* **INSTRUCTIONS FOR THE TASK**: Taking each line of the records in turn, count those containing "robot" and report only the number.

##### PROVIDED INFORMATION

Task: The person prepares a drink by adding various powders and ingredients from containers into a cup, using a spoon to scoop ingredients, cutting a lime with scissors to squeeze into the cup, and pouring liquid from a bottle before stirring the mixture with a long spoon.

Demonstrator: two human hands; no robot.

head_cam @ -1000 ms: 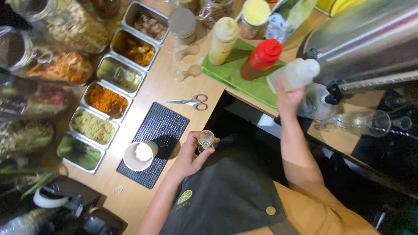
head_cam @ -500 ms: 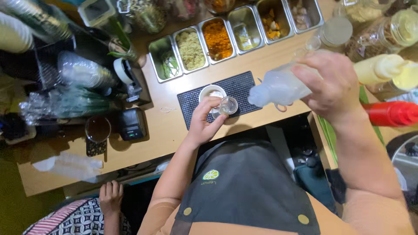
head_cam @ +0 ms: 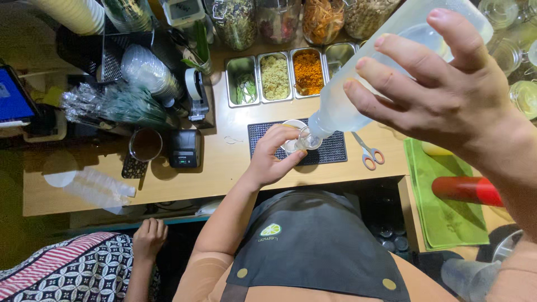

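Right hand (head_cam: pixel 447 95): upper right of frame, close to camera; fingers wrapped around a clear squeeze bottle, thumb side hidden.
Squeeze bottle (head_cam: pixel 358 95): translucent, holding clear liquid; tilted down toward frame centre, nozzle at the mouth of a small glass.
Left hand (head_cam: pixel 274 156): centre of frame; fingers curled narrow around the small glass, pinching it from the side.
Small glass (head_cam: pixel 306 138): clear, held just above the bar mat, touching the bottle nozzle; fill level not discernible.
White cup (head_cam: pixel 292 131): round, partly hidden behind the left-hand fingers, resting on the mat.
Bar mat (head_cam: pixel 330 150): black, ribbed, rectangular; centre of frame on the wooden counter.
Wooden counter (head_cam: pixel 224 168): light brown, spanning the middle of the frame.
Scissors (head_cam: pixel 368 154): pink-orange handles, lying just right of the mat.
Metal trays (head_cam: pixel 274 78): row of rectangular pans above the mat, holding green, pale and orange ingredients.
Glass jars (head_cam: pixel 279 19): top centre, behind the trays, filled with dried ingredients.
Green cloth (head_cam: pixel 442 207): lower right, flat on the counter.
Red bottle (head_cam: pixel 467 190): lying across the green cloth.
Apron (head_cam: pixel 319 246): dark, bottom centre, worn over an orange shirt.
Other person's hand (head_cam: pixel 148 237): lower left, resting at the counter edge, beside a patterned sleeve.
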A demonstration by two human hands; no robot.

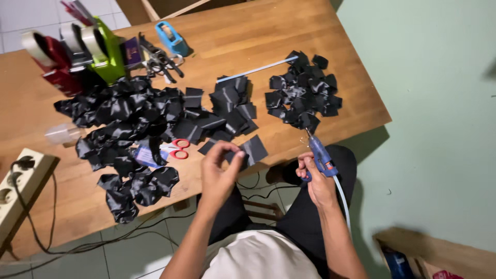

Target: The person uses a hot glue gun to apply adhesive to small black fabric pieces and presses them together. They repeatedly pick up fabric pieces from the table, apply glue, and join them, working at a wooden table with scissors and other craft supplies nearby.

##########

* **FINISHED EXERCISE**: 2